A young German immigrant, longing for the glories of climbing in his home Alps, is making the best of what solid rock he can find at Breakneck Ridge in Cold Spring (Putnam). Suddenly, unexpected clouds gather like a convention of ogres, scouring the air clean with rain.
From his vantage on the cliff face the young man can make out something white gleaming in the distance. The very next week, he sets out in search of his vision and discovers what could be called a climber’s heaven.
The young man was Fritz Wiessner, and the story is true. What Wiessner found that spring of 1935 were the white rocks of the Shawangunk escarpment near New Paltz (Ulster), some 30 miles northwest of his Breakneck Ridge vantage point.
The “Gunks,” as they are known to climbers, are a ridge of the Appalachians running from Rosendale (Ulster) all the way down into Alabama. The northernmost section is a climber’s paradise – seven miles of sheer cliffs, formed by sedimentary rock deposited some 400 million years ago during the Silurian Period of the Paleozoic Era. For climbers, that means plenty of horizontal holds scattered among sheer drops so that even beginners can sense the exhilaration of “being out there.”

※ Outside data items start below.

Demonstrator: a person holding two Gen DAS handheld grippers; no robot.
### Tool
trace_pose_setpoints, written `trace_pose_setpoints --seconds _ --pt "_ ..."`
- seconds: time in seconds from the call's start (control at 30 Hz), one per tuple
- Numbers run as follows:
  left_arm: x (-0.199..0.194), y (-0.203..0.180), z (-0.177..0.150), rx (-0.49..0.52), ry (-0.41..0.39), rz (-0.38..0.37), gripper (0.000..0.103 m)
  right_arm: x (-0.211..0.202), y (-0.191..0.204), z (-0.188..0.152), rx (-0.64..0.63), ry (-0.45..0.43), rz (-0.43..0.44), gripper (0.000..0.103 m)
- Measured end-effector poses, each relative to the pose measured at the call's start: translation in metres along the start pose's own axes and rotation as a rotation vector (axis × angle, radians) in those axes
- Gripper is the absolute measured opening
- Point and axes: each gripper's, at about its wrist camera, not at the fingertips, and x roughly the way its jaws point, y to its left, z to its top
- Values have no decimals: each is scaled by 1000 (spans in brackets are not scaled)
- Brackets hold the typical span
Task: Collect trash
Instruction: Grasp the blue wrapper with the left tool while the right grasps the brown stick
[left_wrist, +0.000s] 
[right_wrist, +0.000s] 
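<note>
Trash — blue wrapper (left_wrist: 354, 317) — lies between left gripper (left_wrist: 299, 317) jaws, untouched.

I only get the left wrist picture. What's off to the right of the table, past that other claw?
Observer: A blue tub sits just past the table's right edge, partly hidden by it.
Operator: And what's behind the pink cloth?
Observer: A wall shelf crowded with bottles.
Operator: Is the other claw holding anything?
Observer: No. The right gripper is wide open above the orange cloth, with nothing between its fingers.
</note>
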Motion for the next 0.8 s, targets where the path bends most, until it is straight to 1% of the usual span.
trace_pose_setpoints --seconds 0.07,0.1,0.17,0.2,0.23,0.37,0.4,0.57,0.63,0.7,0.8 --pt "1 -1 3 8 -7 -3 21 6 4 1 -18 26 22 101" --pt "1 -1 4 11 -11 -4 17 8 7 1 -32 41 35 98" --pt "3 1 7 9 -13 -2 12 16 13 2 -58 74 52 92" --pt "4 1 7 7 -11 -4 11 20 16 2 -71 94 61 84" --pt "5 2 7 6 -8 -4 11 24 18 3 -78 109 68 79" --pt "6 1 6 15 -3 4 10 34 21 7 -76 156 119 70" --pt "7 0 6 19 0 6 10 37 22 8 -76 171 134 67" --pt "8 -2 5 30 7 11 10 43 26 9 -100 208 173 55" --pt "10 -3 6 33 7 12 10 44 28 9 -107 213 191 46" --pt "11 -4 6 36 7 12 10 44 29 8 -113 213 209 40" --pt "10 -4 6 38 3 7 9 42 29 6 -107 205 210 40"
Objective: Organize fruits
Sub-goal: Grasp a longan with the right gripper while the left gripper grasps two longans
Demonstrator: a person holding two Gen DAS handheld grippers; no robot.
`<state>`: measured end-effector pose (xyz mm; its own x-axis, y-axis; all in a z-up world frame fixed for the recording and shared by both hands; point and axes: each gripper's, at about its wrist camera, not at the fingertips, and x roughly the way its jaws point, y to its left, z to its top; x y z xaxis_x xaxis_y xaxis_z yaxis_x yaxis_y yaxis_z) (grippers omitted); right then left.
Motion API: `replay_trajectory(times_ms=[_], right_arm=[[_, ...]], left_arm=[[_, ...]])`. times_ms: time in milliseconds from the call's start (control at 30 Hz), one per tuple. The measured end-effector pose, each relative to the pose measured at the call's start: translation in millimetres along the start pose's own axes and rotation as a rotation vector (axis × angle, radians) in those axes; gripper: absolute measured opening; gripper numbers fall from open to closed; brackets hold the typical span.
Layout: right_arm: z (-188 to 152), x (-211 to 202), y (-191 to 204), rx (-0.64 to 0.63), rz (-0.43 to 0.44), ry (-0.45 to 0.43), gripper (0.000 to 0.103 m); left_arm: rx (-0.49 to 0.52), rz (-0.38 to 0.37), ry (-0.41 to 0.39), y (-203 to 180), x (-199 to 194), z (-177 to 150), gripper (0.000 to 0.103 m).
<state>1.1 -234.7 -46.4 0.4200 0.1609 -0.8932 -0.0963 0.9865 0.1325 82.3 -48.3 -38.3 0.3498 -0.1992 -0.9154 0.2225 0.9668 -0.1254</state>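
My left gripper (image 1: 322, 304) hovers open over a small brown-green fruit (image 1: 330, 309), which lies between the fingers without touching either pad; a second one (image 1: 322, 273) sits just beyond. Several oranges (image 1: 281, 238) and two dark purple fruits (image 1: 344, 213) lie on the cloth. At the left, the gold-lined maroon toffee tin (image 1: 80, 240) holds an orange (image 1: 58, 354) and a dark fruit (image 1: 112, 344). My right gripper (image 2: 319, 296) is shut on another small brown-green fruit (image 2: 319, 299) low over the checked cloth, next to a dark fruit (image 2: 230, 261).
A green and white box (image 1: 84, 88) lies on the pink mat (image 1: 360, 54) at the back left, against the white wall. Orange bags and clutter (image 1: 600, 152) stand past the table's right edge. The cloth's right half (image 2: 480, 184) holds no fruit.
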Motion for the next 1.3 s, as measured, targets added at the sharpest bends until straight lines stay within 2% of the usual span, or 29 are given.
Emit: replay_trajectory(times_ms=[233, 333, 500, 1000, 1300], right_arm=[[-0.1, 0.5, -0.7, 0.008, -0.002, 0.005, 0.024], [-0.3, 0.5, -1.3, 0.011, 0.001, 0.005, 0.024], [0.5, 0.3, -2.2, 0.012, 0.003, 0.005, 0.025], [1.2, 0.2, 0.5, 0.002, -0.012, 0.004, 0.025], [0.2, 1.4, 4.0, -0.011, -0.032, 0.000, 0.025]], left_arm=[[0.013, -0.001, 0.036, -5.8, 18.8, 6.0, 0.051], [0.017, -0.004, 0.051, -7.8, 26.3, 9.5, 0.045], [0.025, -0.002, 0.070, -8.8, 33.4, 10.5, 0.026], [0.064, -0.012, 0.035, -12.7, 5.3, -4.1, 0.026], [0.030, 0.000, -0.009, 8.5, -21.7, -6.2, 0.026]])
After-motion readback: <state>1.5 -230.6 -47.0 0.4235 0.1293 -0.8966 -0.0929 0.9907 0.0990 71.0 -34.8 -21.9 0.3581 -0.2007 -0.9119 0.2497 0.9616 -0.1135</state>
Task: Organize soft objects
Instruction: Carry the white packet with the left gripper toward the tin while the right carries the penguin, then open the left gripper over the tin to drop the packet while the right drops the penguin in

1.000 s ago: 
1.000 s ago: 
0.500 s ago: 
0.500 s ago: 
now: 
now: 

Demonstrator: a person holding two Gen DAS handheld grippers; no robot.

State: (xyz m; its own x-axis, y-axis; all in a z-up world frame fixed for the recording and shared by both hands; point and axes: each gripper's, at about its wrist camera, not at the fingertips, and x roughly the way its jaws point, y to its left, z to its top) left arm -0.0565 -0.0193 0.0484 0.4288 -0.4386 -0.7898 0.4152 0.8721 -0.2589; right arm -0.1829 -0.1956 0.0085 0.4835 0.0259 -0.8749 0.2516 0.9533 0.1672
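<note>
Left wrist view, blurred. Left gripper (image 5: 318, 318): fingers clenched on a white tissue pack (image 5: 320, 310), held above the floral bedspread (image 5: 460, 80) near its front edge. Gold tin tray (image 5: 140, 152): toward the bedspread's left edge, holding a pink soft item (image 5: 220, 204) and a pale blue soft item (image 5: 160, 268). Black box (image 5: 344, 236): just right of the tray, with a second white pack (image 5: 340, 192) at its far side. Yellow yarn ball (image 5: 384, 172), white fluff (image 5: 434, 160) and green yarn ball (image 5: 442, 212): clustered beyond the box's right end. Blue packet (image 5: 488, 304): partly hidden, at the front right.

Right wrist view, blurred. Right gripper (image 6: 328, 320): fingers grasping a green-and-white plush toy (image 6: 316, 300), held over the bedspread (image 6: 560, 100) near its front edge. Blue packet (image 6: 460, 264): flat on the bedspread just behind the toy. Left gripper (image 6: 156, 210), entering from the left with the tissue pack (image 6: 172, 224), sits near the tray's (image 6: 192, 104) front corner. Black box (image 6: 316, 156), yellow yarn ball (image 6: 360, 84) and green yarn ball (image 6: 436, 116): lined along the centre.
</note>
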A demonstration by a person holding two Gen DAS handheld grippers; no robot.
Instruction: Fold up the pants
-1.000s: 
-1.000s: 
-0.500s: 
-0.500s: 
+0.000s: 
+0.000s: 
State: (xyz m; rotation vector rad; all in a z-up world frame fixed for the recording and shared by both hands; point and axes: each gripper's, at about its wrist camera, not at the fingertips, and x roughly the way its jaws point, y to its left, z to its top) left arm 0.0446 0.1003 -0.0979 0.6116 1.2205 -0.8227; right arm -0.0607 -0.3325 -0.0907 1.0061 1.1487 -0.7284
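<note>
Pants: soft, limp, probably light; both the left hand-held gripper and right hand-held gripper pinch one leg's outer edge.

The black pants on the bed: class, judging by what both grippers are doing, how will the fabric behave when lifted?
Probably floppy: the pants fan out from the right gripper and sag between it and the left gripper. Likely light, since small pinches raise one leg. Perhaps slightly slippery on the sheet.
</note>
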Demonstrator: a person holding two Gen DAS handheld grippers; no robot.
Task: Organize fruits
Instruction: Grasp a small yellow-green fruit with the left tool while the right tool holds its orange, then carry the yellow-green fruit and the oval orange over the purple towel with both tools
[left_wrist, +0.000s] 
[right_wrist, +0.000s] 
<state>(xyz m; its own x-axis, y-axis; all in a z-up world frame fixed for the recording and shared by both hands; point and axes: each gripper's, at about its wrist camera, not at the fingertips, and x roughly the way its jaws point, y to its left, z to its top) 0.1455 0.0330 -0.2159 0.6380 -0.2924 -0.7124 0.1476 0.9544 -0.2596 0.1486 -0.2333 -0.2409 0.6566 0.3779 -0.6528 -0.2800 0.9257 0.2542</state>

When Wiessner stumbled upon these ancient rocks, they became a part of climbing history. With his daring and appetite for climbing, Wiessner – and others who followed, like Hans Kraus – established the Gunks as one of the premiere climbing areas in the country.
“People come from all over the world,” According to Seward Weber. Executive director of the Mohonk Preserve,*1 where the cliffs are located. “It’s a well-respected area.”
In the days when Wiessner and his contemporaries were putting up the first routes with their manilla ropes, heavy metal carabiners, rock hammers, and pitons, climbing was the sport of the very few and very adventurous.
Today, because of technological advances in equipment and an increasing fitness-oriented general public, rock climbing has gained wide popularity. Mohonk rangers estimate that over 600 climbers are out on spring and fall weekends, and over 1,500 people – the majority of them climbers – hold annual or semi-annual permits.*2
Manilla ropes have beeb replaced by perlon, a synthetic nylon that is stronger, more resistant to abrasion, and better able to absorb the shock of a fall. Carabiners (spring-loaded clips used to connect and disconnect ropes and equipment) are lighter and stronger. And metal-alloy chocks of various shapes and sizes which fit into cracks abd are easily removed have all but replaced pitons and rock hammers.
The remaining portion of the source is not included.